Solved my problem by delving into the API code. (Thank you so much for being transparent, ESRI!) Was actually quite simple once you read through it.

It would still be nice to have the option. But as long as I can override/wrap functions, I'm good.

I would reveal my solution. But I don't think it's a good idea to expose a hack to the mass. Would be better to let ESRI add the functionality, in my opinion.

I'd be very interested to see what you ended up doing. Would you mind PM-ing me if you don't want to expose the hack to the masses?

DerivenC · ‎07-03-2013

My solution was for a specific scenario. Decided to investigate into a more universal solution. Here's one to turn on withCredentials in general. This uses DOJO directly, thereby being useful beyond ArcGIS for JS.

Be sure to require "dojo/request/xhr" somewhere and put this in your addOnLoad function.

    if (!dojo._xhr) {
        dojo._xhr = dojo.xhr;
    }

    dojo.xhr = function() {
        try {
            var args = arguments[1];
            args["withCredentials"] = true;
            arguments[1] = args;
        } catch (e) {
            console.log(e);
        }

        return dojo._xhr(arguments[0], arguments[1]);
    };

This works for DOJO 1.8.

I would recommend checking the url before enabling withCredentials. The url is in arg.url.

See dojo/request/xhr for more details on the xhr.

btw deriven = american_data 🙂

ChrisKeefer · ‎07-09-2013

deriven,
Thanks for your reply! I will def make use of this!

I still hope ESRI includes something in a future release.

TerrySherman · ‎07-10-2013

We have been experiencing the same problems. CORS is only now becoming widely adopted and the ArcGIS JavaScript API is doing too much to automatically enable it or default to require a proxy page.
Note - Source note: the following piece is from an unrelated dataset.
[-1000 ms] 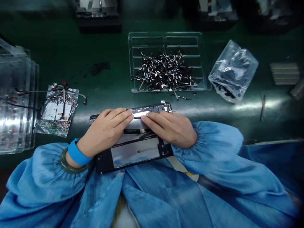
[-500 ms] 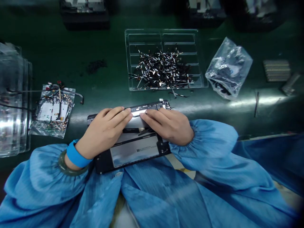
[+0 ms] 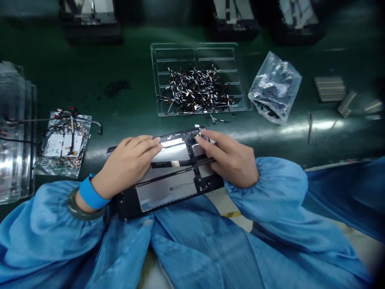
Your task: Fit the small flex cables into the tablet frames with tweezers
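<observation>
Head view: flat black open device chassis with silver panels (image 3: 168,176) lies on the green bench edge against the blue sleeves. Left hand (image 3: 126,166) lies flat on it, fingers together; right hand (image 3: 231,158) presses fingertips at its far corner, nothing pinched. Risk: pressure could slide the chassis or bend a connector. Beyond, clear plastic tray of small black cable parts (image 3: 195,86); the connector itself is hidden.

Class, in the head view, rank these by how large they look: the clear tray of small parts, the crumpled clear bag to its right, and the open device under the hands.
1. open device, nearest the camera, which inflates it
2. clear tray
3. crumpled clear bag
</observation>
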`<state>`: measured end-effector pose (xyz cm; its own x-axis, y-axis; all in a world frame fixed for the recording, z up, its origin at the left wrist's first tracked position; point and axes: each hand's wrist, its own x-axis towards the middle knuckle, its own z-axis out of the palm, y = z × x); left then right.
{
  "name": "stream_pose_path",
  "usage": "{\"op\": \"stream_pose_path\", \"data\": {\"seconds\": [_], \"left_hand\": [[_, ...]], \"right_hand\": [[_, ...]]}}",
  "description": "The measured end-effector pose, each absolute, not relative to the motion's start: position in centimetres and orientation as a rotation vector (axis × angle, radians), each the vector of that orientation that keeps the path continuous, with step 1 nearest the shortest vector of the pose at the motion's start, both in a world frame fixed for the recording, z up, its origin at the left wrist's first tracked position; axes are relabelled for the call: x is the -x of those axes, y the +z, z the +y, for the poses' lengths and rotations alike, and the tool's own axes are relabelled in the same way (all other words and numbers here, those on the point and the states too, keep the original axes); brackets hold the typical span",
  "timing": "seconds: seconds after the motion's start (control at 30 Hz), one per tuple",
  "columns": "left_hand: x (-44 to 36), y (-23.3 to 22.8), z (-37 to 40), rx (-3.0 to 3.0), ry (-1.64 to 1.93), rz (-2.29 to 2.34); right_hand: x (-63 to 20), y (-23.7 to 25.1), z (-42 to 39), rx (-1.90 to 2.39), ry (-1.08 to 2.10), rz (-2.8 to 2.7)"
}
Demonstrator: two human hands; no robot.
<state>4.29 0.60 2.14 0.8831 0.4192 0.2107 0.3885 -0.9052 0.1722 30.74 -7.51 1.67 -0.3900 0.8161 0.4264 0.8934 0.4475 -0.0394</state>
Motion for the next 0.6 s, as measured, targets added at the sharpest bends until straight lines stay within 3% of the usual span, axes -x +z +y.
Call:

This has made our initial understanding and troubleshooting of these HTTP Authentication issues confusing. We should be able to clearly and easily override these automatic behaviors in our API configurations.
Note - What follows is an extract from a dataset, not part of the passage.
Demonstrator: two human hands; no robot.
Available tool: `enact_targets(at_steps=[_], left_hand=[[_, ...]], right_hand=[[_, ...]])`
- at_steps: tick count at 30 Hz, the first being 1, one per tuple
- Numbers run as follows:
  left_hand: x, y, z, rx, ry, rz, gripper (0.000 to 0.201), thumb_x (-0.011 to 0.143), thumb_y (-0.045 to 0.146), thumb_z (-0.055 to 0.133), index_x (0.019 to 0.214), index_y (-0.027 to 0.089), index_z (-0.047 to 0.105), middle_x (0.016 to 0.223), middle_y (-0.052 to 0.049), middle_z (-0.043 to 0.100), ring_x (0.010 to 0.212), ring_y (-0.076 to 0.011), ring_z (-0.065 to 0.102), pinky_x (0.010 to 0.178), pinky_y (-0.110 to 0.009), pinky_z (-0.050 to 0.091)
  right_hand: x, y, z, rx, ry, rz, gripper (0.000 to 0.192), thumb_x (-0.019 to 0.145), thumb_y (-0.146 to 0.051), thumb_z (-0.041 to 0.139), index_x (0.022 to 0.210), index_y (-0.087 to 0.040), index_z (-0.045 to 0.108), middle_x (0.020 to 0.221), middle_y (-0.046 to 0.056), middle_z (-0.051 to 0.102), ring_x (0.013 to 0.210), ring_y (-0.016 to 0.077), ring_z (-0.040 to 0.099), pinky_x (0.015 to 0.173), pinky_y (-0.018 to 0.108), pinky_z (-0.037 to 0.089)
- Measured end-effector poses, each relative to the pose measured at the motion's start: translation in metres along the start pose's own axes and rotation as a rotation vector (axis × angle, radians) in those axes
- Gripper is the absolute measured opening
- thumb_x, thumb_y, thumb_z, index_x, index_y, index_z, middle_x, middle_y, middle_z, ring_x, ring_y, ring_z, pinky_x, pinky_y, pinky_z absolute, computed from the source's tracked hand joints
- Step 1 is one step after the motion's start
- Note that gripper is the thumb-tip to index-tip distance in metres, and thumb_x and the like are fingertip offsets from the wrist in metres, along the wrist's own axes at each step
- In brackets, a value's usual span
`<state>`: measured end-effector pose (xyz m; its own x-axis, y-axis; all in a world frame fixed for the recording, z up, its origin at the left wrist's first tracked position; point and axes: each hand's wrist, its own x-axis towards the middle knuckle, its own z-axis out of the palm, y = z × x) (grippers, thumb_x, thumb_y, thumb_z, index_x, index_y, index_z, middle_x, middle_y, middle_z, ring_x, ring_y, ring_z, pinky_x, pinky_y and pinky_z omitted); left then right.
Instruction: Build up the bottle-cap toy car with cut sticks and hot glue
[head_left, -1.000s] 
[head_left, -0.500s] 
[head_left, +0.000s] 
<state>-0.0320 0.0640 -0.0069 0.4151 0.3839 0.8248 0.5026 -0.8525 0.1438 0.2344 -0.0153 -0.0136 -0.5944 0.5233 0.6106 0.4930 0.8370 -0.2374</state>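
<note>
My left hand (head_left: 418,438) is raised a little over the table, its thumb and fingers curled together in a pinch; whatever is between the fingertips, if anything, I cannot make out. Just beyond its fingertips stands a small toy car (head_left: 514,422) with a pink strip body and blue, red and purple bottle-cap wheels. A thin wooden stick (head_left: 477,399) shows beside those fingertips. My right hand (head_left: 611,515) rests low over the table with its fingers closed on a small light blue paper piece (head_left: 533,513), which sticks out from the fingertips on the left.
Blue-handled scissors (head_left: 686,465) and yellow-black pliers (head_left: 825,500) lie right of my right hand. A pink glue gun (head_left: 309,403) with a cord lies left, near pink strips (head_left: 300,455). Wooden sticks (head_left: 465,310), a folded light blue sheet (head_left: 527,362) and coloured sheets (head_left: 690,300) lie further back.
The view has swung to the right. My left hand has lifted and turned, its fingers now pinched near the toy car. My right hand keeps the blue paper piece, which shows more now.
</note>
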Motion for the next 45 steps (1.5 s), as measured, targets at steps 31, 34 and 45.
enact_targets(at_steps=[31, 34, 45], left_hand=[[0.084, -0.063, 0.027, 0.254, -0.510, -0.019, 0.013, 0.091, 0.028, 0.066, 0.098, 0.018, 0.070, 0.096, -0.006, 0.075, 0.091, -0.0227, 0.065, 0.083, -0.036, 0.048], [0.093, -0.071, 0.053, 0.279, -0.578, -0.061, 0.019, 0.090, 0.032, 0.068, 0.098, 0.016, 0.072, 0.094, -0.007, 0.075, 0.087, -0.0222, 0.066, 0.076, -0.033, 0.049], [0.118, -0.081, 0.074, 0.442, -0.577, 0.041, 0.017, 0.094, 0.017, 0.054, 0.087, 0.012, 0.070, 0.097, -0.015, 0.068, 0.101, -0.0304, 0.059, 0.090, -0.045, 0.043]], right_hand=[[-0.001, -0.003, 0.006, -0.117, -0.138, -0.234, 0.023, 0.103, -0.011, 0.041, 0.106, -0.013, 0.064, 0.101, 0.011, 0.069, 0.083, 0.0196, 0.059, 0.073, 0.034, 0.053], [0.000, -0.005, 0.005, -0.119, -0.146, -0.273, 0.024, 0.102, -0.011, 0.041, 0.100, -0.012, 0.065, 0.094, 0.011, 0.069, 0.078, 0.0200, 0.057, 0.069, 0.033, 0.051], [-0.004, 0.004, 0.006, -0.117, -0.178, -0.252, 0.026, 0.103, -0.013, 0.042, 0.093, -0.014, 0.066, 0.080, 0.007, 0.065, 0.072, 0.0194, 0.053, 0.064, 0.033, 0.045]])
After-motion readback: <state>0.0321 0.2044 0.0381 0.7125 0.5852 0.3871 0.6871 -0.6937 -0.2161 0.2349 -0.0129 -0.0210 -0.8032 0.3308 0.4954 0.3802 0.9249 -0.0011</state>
I like the concept of Benjamin's solution #1 from post #1 if it can be implemented.

The dojo XHR "withCredentials" approach from post #7 seems to work and makes complete sense in the context of CORS, but we are a little concerned about security implications we may not have considered. I suppose since XHR "withCredentials" cannot be used in conjunction with 'Access-Control-Allow-Origin: "*"' it may be safe.

In addition to the implementation of solution #1 from post #1, I would like to see the behavior of post #7 added to the API via a boolean switch in esri.io.defaults.config (for example "esri.config.defaults.io.corsWithCredentials = true" or "esri.config.defaults.io.xhrWithCredentials = true") and documented in the SDK, including any potential security concerns.